Heritage

US-based urban poet Nayyirah Waheed brings words to life in ‘Nejma’

review

Now you know a writer is kind of a big deal when Nobel Prize Literature winner Junot Díaz uses the word “incomparable” Vibe.

Contemporary American magazine, carried a poem by her on Afeni Shakur’s death in May of this year.

High schools study her body of work in literature class. The Internet is awash with her poems, in staccato, photo depictions and tattoos of the same. Nayyirah Waheed, is an urban poet with near-sacred folk tales of our generation born from honesty. The US-based Nayyirah pens the passion of her soul and the book Nejma is no different.

She starts with a figurative clearing of the throat that reads: “give me a moment... I am adjusting the roses in my tongue.” Roses are both beautiful and thorny.

Nayyirah’s words are sharp and soft, paradoxical but full of feeling. She touches the place between emotion and thought so effortlessly as though she were breathing. Effortlessly.
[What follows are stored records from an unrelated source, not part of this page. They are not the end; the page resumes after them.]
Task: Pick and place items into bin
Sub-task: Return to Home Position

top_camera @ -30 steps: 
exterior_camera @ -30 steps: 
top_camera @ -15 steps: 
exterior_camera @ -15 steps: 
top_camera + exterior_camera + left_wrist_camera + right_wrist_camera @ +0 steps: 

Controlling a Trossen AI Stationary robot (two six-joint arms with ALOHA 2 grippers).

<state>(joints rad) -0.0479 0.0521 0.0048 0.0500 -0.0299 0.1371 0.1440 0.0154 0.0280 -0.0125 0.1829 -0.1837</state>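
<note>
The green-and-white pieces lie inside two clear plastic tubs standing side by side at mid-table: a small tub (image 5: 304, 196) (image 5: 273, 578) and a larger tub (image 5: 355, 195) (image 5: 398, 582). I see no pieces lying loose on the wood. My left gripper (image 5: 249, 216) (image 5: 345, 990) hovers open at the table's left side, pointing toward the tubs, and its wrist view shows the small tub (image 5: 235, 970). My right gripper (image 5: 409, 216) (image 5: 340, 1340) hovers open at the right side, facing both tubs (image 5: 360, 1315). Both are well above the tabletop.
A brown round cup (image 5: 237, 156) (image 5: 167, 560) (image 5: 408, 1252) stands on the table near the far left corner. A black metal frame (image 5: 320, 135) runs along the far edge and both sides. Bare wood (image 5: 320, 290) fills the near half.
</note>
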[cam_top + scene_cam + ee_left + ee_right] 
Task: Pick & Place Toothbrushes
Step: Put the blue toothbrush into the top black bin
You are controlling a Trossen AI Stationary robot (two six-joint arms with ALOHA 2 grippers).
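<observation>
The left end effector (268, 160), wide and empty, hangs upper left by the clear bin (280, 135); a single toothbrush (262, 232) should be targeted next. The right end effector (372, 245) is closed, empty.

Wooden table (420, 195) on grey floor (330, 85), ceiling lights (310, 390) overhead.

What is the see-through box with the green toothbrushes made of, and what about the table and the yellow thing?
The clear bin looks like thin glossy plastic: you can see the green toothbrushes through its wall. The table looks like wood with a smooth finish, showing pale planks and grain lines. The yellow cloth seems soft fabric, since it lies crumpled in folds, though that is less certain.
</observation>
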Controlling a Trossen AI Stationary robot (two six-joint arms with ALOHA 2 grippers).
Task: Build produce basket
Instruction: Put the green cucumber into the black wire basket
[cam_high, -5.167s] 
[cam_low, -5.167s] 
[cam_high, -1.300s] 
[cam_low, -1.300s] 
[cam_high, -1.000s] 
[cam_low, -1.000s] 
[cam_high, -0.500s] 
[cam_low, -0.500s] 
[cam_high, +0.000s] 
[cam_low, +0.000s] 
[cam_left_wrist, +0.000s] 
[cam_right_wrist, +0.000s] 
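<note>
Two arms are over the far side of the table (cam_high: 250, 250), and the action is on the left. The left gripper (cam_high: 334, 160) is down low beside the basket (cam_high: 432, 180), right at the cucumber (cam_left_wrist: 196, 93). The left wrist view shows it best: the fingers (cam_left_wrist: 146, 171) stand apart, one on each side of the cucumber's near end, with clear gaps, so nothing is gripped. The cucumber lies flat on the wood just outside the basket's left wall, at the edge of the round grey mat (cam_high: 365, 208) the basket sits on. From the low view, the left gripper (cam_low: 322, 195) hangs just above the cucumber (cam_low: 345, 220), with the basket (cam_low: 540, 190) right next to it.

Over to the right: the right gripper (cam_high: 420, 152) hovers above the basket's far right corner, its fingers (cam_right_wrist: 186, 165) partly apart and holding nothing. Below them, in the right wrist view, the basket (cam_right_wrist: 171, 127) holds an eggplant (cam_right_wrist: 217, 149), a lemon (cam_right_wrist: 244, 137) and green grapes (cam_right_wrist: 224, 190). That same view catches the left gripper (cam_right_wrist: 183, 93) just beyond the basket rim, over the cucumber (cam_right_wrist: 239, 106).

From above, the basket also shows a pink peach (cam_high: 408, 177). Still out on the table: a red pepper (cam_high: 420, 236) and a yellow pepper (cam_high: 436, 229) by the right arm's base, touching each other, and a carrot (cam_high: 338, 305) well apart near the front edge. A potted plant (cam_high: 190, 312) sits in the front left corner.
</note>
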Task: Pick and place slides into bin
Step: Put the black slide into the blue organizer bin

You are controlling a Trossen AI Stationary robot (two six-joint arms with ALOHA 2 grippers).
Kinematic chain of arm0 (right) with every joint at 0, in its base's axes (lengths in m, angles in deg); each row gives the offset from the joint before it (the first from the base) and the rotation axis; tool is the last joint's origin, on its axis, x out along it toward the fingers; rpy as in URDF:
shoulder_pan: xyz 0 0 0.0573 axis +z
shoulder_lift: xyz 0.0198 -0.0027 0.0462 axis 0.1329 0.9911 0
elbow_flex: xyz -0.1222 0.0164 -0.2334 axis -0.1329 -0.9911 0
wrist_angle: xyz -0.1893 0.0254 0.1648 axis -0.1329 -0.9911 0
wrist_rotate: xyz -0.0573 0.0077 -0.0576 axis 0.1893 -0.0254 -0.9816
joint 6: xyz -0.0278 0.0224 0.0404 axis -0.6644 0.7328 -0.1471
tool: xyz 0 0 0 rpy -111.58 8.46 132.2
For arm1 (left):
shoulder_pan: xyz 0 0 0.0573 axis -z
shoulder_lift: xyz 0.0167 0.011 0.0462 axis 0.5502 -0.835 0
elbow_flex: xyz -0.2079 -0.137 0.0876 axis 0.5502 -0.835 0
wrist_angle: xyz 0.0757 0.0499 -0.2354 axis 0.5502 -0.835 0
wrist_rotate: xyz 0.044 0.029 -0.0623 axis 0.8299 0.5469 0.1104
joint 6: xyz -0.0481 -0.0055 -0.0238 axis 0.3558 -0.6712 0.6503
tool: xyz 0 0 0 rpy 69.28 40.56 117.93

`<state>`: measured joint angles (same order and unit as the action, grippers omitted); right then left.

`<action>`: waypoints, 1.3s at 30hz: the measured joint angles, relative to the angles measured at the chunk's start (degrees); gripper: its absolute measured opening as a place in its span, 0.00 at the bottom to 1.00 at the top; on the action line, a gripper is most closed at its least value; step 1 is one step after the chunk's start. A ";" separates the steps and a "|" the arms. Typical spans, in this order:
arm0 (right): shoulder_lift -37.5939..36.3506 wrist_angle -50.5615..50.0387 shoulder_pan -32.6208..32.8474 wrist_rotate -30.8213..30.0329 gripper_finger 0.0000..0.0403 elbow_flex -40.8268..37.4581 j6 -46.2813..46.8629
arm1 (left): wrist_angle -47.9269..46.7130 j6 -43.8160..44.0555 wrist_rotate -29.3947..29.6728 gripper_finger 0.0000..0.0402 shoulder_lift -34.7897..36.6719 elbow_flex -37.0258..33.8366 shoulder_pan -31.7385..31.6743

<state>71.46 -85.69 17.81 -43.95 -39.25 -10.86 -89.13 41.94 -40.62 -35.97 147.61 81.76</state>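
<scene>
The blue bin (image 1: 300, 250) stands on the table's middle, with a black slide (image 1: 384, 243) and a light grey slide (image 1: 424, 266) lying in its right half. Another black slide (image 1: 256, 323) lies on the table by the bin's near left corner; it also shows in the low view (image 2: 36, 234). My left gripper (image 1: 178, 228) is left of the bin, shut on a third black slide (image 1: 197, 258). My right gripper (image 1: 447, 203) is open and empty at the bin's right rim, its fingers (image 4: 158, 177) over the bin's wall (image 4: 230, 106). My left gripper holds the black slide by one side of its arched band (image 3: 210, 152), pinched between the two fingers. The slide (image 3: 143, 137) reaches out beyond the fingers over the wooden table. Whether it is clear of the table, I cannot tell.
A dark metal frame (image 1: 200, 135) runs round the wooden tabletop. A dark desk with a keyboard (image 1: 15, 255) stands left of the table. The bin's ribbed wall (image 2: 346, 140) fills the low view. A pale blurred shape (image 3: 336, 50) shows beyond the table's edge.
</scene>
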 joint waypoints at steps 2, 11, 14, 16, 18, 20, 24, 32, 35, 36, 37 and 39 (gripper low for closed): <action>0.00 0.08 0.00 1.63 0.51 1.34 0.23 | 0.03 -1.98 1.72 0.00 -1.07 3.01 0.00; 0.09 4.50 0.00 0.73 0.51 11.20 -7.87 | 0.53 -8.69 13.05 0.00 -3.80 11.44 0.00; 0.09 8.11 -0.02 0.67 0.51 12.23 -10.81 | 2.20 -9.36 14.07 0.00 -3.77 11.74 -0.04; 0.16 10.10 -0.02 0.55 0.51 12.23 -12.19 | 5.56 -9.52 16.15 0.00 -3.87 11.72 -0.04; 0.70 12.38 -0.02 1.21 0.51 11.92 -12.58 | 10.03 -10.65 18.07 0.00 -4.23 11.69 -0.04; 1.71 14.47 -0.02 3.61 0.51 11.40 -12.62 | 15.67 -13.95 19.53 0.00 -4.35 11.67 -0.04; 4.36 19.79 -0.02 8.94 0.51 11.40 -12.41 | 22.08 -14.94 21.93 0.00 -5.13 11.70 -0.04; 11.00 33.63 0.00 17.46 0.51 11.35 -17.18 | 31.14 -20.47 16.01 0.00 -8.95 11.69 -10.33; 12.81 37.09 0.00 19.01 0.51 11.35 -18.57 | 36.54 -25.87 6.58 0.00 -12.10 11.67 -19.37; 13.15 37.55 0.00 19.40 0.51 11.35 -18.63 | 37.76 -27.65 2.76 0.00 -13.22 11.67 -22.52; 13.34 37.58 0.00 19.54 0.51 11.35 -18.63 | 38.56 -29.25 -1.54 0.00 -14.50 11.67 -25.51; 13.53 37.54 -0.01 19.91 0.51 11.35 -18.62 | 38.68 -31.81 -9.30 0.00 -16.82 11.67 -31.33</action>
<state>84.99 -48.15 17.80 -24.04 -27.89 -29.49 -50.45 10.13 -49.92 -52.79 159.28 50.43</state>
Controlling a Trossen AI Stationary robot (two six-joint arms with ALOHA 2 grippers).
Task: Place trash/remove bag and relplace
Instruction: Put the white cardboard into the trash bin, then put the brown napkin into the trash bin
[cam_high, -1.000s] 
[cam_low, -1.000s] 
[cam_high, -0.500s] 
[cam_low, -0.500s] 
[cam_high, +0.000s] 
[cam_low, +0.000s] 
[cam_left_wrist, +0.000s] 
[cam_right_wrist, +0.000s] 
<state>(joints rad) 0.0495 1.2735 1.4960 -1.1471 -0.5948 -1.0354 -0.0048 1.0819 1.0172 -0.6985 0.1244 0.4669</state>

“Some words. The way they look at you...”

You pause when you flip a page and that is all there is to read.

“When words take off their clothes. for me. so I can write. them exactly. as they are.”

So words have a personality, character, and feeling, ways only seasoned writers can see and glean even in the driest of moments.

Waheed brings them to life, plays them like instruments, sews them like an excellent seamstress.

Poet for all seasons

Nayyirah’s poetry coveys the message with full force. It is what you need it to be, your perception of her work. She does not tell you what to take home. It is open to a variety of interpretations.

Perhaps the true essence of what real poetry is supposed to be. And of those, very few exist in our generation.

“A poem can eat a person whole. for years.” A line that can answer the Swahili question “nini kikulacho?” (What eats you?)

The impact of Nayyirah’s words are punctuated with full stops that feel like appropriate silences. Haiku like. One sentence punches.

She is got a good command of language and knows how to use it, a poet for all seasons.

As she wrote in Nejma, “let the poems have you.”